### [EXERCISE AIM]
Write out each line of the material below once more, exactly as it appears.

### [DATASET EXCERPT]
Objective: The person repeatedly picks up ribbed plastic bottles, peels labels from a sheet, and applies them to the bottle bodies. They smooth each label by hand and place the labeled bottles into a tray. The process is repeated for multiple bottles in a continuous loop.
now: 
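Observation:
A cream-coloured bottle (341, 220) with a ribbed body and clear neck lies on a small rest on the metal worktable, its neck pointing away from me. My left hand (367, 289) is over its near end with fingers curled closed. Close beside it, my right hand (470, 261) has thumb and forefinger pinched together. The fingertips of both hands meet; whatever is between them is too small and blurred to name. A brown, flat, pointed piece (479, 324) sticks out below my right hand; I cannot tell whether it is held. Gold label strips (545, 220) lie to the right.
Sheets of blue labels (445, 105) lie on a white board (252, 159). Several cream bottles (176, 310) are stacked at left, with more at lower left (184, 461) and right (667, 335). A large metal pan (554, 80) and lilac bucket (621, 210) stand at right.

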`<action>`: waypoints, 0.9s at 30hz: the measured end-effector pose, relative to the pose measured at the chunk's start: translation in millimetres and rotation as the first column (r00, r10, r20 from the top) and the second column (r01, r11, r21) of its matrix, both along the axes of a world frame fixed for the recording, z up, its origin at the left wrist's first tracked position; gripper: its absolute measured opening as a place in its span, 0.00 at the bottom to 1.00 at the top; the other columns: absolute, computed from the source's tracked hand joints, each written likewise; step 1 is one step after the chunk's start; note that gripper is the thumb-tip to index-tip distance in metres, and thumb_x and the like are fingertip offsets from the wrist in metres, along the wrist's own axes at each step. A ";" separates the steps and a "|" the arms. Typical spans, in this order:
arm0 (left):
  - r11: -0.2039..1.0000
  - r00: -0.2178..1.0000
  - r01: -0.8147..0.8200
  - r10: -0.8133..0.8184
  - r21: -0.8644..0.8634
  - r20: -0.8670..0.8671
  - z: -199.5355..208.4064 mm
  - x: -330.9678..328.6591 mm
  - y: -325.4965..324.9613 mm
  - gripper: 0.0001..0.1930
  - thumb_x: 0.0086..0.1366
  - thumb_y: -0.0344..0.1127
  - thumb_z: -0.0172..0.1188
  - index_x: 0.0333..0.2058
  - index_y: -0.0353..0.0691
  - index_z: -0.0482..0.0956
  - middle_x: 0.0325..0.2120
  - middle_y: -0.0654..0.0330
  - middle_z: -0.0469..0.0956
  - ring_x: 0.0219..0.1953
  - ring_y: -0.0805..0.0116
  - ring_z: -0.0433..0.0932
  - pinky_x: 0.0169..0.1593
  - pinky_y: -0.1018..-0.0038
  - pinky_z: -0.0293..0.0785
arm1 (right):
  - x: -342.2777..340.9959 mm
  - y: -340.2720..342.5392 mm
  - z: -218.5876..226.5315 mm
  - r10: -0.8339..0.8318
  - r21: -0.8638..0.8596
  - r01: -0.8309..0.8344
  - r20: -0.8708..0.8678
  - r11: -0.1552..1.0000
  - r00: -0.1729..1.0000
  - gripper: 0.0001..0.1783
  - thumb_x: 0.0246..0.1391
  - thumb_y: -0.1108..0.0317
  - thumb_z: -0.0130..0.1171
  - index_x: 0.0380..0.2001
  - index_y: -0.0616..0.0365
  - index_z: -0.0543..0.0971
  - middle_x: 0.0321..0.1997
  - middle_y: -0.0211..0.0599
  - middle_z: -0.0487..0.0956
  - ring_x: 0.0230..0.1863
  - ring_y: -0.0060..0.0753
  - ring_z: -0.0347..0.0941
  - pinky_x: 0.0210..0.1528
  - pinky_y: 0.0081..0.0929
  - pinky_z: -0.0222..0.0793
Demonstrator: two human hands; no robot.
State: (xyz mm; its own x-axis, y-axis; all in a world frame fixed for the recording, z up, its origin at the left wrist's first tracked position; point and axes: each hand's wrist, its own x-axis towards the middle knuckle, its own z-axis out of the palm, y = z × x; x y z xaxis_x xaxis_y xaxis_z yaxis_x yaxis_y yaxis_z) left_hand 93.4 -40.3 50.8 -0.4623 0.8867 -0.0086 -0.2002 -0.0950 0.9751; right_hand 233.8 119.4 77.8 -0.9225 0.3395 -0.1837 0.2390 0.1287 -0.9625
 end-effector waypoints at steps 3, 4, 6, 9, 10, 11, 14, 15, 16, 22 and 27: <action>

### [ANSWER BOX]
Objective: The person repeatedly picks up ribbed plastic bottles, peels labels from a sheet, and applies them to the bottle bodies. They smooth each label by hand and place the labeled bottles into a tray. The process is repeated for multiple bottles in a continuous loop.
now: 
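Observation:
A cream-coloured bottle (341, 220) with a ribbed body and clear neck lies on a small rest on the metal worktable, its neck pointing away from me. My left hand (367, 289) is over its near end with fingers curled closed. Close beside it, my right hand (470, 261) has thumb and forefinger pinched together. The fingertips of both hands meet; whatever is between them is too small and blurred to name. A brown, flat, pointed piece (479, 324) sticks out below my right hand; I cannot tell whether it is held. Gold label strips (545, 220) lie to the right.
Sheets of blue labels (445, 105) lie on a white board (252, 159). Several cream bottles (176, 310) are stacked at left, with more at lower left (184, 461) and right (667, 335). A large metal pan (554, 80) and lilac bucket (621, 210) stand at right.
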
`<action>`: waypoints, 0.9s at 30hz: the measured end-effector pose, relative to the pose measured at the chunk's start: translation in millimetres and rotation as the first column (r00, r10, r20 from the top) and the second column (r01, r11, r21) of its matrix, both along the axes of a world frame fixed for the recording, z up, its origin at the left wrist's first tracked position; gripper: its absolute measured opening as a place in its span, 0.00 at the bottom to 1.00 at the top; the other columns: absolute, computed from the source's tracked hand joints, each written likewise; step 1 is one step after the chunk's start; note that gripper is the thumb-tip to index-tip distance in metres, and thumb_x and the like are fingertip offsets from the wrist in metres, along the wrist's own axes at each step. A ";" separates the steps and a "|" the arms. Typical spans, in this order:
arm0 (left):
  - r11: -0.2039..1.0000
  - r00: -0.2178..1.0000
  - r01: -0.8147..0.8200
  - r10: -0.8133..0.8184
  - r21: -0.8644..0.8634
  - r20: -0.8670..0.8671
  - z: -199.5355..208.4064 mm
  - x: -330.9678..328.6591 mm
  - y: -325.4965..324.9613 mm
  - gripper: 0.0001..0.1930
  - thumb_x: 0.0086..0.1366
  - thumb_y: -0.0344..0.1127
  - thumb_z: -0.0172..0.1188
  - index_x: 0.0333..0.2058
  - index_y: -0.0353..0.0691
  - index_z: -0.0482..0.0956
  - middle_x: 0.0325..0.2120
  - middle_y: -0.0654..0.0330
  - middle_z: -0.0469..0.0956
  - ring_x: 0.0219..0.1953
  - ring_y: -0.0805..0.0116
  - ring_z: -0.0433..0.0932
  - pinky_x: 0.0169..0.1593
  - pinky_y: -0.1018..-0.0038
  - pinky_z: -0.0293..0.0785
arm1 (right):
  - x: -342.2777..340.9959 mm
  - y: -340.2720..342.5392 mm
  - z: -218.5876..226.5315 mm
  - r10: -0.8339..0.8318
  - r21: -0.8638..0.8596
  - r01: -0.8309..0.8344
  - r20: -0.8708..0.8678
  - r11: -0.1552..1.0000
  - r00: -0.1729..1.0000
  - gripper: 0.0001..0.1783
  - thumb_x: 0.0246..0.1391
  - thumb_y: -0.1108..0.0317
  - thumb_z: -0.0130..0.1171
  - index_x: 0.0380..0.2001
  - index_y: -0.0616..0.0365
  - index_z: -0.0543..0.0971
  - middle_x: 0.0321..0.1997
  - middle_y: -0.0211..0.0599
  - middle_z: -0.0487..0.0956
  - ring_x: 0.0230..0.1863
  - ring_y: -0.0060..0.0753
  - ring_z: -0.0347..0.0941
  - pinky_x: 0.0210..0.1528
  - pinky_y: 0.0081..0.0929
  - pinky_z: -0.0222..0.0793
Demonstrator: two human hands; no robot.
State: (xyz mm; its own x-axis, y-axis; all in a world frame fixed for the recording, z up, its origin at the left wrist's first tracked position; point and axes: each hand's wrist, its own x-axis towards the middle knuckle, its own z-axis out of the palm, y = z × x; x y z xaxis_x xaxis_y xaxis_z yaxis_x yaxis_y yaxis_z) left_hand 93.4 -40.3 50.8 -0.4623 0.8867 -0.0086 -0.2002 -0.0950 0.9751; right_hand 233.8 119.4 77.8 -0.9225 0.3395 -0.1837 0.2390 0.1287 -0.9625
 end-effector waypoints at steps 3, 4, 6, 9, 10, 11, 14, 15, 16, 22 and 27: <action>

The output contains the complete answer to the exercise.